The advertising industry in this region has plenty to shout about when it comes to gender diversity. We recently interviewed a number of female executives for our annual Women in Advertising issue and there were lots of positive comments about the progress being made.
But no-one will deny there is a lot more work to do in leveling the playing field. We will be publishing these interviews online at Campaign Middle East and in our September issue.
Rebecca Amey, Managing Director, Jack Morton MENAT
Do you think the industry has become more inclusive?
In certain areas, the industry has become more inclusive, and in other areas, there’s more work to be done. For example, the relationship between agency and client has become more inclusive with gender-equal engagement opportunities and open discussions around inclusivity on teams.
Senior female involvement and interaction at the C-Suite level are accepted and encouraged, and no longer require a senior-level agency male to also be present.
Meanwhile, on the agency-to-agency side, it feels like there’s a noticeable difference in inclusivity where female creative, business strategy and general input aren’t always so openly welcomed. From an agency holding company perspective, the landscape is definitely changing, but more real action is required to improve diverse and inclusive representation at the senior level.
To increase representation for all DEI groups (not just women), there has to be more effort to build collective accountability, drive employee advocacy and more mutual respect. Our industry has the power to engage people across the region and around the world.
We have a responsibility to create a safe environment where inclusivity is genuinely offered, and everyone can bring their authentic selves to work, express their opinions and have an equal opportunity to achieve their career ambitions.
What has been your high and low point as a woman in advertising?
High: Leading the Middle East region for Jack Morton, a global brand experience agency. Through an entrepreneurial approach, my team and I managed to grow the business and create unique, bold and innovative experiences across the region.
Top highlights so far include launching the Louvre Abu Dhabi, being adidas’ lead brand activation agency for the FIFA World Cup sponsorship activations; being the strategic and brand experience partner for ENOC, Siemens and Talabat at Expo 2020 Dubai; and leading strategic programming for the KSA Pavilion at Expo 2020 Dubai. I’m extremely proud of my team and myself for these extraordinary achievements.
Low: Having to often fight for career and growth opportunities in the industry. Which in turn has made me even more resilient, determined to succeed and ensure that others, both female and male, have my full support and are championed.
What advice would you give to women starting out in the industry?
Go after what you want, and don’t question yourself or your ability. Be curious and raise your hand to take on projects and activities that will challenge you; feeling a bit uncomfortable is a good thing. Seek out mentors for advice, guidance or to just open doors.

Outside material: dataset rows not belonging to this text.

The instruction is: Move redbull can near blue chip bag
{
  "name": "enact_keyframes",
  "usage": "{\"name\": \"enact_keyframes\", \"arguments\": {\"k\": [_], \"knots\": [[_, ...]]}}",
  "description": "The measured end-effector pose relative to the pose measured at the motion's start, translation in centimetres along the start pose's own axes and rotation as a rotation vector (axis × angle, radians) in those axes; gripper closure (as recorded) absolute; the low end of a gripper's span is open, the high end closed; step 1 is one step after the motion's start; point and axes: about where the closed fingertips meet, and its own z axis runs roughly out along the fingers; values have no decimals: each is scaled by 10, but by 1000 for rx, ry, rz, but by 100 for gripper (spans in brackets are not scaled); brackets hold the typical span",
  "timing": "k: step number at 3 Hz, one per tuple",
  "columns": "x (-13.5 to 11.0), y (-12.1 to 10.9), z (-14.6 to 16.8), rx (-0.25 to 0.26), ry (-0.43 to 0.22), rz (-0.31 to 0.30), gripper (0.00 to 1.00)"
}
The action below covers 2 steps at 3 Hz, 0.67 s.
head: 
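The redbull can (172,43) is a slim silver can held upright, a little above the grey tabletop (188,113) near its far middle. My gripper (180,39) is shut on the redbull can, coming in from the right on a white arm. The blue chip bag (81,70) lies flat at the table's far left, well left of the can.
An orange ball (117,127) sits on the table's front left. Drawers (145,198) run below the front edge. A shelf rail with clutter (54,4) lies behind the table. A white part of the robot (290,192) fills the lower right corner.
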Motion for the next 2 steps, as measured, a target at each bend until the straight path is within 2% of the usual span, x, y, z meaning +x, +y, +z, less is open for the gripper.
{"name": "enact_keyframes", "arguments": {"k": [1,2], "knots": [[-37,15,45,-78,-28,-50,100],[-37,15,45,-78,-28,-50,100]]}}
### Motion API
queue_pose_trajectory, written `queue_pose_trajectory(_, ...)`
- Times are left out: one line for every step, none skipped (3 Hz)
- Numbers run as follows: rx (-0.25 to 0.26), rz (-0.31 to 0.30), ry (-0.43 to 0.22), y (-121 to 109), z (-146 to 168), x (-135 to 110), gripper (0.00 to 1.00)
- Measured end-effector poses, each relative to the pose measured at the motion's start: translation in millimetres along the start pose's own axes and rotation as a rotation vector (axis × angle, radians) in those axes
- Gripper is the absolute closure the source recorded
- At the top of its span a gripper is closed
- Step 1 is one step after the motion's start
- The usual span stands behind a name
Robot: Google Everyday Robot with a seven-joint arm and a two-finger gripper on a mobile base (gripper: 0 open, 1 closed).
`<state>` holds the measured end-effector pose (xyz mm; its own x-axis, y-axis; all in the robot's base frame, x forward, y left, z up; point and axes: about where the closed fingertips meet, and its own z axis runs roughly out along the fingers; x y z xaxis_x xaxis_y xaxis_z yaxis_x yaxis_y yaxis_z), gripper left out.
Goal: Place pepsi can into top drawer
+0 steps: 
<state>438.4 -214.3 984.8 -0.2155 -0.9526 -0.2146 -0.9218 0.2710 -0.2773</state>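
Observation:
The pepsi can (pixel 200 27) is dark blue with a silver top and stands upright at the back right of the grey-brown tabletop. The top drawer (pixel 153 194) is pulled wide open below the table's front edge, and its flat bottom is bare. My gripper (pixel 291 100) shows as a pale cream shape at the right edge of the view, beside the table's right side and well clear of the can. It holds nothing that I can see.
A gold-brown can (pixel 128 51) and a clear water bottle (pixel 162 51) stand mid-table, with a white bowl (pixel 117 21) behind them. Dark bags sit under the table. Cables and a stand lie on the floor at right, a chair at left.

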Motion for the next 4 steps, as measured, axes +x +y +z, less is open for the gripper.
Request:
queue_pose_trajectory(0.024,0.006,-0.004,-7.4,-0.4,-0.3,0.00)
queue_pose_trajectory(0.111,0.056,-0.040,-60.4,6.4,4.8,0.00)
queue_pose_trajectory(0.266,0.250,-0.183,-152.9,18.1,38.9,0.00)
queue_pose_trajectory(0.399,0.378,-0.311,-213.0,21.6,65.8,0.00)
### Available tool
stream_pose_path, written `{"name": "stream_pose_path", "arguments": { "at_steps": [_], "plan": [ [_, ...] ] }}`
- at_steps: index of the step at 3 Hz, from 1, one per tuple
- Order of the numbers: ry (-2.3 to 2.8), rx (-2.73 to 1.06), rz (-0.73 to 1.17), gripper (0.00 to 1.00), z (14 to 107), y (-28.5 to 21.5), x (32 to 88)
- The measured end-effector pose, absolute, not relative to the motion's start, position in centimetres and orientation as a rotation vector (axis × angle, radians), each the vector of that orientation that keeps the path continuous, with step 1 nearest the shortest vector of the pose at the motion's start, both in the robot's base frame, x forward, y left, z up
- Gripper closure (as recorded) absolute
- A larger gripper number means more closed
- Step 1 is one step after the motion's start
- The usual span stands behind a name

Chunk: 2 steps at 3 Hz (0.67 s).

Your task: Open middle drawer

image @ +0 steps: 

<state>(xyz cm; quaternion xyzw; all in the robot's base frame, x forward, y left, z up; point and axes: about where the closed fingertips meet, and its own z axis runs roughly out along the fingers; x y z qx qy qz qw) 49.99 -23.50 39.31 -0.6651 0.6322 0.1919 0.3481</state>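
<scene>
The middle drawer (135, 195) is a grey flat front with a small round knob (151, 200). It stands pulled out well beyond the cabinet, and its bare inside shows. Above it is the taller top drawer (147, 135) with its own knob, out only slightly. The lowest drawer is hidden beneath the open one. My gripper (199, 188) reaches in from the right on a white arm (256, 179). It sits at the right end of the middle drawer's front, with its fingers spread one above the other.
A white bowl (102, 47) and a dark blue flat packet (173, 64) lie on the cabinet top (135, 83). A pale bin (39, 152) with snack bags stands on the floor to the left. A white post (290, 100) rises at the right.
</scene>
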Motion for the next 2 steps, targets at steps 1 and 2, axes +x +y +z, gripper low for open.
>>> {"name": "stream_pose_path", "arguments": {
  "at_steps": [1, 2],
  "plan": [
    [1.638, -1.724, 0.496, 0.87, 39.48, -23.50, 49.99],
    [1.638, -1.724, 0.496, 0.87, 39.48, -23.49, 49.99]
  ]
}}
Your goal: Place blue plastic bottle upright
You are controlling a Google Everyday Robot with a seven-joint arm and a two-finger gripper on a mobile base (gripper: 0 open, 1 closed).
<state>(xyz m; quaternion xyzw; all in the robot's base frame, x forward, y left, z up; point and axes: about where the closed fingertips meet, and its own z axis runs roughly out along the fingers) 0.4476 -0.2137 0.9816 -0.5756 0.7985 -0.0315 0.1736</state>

If an experience or interaction doesn’t feel right, speak up and raise it, don’t brush it under the carpet. A male colleague once said to me that I always have a superhero cape, and call out or fix disrespectful behaviour, an unjust situation or unfair representation when I see it.
As a classic female reaction, at the time, I took it as a criticism. But then upon self-reflection of why I felt that way, I realised I’m okay with that description as I understand the root trigger originates from my own career experience.
I will always stand up for someone, male or female, or a situation if I believe it is wrong or misrepresented, as I wasn’t always fortunate to have someone do the same for me during my career.
“Be curious and raise your hand to take on projects and activities that will challenge you. Feeling a bit uncomfortable is a good thing”
What message would you like to give men in advertising?
I don’t want to group all men under one blanket message. 95 per cent of men in our industry are great partners and collaborators. For the 5 per cent who still undermine women’s input, take the glory for our achievements or withhold information to retain control, I would try to understand their behaviour through their character make-up and psychology.
I would say to them; to be a better role model, play nicer, collaborate even when there’s minimal in it for you and be generous with sharing information. This will lead to a far more rewarding experience for all.
What more can be done to support the growth of women in the industry?
Audit and review existing senior leadership structures to see if they are still relevant and fit for the purpose and structure of today’s business. The models that worked 5 or 10 years ago are not the success stories of today.
More mentoring programmes and opportunities for women with women and men. Keep talking with women in the industry to see what’s working, what’s had a relapse and needs a reboot, and where there are still challenges.
Create action plans, don’t just talk about it, do it, prioritise it. Otherwise, those women will find another agency or brand, that will value them and support them to achieve their ambitions.